Com os motores de explosão, primeiro, e a eletricidade depois, a necessidade da colocação dos engenhos junto à Ribeira deixou de ser obrigatória. Por um lado, isso aliviou as penosas deslocações dos moleiros pelos carreiros íngremes, conduzindo os muares carregados, ora de grão ora de farinha, mas ditou o progressivo abandono das azenhas. 0 êxodo rural contribuiu também para diminuição das culturas de cereais.

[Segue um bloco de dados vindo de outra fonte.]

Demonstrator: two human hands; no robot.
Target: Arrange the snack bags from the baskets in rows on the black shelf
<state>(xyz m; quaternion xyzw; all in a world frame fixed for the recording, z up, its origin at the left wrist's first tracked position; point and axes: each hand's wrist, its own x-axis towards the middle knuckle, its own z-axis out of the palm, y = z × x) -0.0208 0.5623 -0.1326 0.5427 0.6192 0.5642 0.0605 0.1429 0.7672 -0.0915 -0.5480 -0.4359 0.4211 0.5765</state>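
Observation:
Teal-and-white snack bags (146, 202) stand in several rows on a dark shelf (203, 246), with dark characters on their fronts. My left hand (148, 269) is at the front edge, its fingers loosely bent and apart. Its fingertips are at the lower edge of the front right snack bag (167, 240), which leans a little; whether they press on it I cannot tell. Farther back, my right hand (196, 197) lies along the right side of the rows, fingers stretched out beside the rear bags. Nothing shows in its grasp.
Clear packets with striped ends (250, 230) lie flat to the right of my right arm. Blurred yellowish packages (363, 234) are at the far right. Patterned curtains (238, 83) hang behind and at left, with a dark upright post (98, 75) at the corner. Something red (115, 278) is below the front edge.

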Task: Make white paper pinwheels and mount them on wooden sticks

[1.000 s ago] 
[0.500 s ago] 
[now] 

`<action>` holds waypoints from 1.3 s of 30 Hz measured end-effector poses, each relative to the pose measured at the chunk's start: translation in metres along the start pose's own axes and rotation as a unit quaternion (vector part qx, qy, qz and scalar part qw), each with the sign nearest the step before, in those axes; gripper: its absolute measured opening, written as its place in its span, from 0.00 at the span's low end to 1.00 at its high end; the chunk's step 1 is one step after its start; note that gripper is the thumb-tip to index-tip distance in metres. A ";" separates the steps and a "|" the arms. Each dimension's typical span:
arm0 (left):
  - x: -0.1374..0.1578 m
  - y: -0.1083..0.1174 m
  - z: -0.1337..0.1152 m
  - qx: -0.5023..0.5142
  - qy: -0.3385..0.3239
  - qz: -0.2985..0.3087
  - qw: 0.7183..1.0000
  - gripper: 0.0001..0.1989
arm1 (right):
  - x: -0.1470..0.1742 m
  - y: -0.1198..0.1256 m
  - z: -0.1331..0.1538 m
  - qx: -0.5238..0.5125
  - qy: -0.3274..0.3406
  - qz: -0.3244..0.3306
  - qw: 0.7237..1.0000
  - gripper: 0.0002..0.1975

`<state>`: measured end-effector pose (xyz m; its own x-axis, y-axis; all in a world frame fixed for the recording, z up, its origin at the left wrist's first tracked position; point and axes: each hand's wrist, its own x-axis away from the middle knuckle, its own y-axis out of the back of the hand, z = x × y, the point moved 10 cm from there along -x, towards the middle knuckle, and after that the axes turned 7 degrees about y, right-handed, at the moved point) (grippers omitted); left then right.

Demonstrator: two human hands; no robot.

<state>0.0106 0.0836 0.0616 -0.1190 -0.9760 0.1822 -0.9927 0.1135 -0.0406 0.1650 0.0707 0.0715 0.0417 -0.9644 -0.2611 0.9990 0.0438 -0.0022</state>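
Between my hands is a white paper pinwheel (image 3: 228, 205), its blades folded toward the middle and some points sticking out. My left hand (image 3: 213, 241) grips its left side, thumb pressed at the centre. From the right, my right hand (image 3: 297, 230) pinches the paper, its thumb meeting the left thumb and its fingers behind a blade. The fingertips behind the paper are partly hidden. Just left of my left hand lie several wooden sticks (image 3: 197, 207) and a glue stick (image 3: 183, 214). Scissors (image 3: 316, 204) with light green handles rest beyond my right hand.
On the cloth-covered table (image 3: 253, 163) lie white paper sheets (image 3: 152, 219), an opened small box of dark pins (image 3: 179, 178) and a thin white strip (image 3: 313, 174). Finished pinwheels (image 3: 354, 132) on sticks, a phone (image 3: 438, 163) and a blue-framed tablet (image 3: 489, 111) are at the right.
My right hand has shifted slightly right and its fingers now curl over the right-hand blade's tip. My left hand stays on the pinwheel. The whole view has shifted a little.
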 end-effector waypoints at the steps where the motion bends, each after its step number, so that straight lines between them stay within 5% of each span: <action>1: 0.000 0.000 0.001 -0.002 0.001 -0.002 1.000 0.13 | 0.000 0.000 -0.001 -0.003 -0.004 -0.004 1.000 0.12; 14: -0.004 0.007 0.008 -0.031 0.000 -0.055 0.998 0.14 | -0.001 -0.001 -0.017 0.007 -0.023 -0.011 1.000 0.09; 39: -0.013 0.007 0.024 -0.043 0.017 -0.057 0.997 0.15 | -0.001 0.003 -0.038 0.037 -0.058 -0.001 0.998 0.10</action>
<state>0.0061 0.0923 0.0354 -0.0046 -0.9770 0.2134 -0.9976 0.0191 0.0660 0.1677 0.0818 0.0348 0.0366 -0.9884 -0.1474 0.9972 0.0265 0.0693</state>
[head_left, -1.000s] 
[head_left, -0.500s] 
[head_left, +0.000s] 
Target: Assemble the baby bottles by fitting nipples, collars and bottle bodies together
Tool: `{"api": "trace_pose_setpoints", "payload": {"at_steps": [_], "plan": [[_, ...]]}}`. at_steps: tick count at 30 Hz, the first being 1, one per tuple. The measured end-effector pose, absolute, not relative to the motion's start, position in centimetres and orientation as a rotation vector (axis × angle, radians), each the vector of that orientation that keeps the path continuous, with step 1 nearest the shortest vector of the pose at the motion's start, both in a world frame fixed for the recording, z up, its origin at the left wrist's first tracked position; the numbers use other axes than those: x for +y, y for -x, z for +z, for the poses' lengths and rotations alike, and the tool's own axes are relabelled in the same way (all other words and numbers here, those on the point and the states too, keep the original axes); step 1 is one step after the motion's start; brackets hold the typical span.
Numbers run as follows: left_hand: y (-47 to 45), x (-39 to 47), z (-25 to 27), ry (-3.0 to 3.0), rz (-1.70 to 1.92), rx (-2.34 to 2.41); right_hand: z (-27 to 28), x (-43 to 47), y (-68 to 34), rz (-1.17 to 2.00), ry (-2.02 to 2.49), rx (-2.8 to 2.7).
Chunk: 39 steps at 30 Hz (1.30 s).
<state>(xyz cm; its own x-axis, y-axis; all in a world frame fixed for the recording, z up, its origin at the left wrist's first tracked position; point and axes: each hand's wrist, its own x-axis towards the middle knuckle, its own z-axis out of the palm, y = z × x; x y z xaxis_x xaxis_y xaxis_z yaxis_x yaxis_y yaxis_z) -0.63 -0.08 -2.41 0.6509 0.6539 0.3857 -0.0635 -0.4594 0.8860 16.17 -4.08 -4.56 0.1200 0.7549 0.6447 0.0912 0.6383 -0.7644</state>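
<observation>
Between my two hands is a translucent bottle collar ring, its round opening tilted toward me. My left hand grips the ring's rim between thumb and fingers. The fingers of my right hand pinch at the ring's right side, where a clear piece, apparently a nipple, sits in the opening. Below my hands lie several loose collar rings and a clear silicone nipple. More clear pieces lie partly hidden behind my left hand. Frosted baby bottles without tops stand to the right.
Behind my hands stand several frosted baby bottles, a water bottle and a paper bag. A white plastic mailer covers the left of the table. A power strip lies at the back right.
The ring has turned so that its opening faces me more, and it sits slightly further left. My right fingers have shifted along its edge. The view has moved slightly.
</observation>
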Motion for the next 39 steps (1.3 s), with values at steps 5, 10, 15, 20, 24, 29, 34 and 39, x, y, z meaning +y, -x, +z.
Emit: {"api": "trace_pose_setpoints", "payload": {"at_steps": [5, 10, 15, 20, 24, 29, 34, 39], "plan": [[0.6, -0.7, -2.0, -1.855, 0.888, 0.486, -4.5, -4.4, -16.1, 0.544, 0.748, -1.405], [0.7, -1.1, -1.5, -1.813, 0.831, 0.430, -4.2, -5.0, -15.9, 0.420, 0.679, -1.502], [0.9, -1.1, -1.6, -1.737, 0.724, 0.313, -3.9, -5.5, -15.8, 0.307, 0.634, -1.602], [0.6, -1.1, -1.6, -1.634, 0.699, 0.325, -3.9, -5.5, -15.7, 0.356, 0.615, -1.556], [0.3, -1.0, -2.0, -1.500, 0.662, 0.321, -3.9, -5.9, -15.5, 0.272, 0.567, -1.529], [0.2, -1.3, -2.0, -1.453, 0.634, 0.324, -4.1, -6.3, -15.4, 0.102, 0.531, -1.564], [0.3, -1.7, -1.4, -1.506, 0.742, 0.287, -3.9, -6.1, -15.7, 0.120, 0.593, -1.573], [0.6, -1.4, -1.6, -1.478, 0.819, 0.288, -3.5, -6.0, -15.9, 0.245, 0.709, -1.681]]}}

Surgiu a venda do pão fabricado em padarias, abastecidas de farinha por moagens de tecnologia mais avançada. Ruínas e lembranças é o que sobra... os telhados e as paredes desabaram, muros esboroaram-se e os caminhos foram paulatinamente invadidos por silvas, estevas e acácias. Não há nada a fazer! A frase surge em tom de lamento. Não haverá? Não será possível mostrar aos mais novos os caminhos, as azenhas, ainda que ruínas, os locais onde os antepassados viveram e trabalharam? Lançado o desafio, a abertura dos caminhos com o corte e desmatação das espécies invasoras parecia ser a tarefa prioritária. Reuniram o que tinham de ferramentas, entusiasmaram mais alguns vizinhos e amigos e começaram os trabalhos. Corria o mês de maio de 2016 e se no início eram 6 ou 7, hoje contam-se cerca de 80 colaboradores. “Uma bola de neve”, nas palavras de um dos participantes.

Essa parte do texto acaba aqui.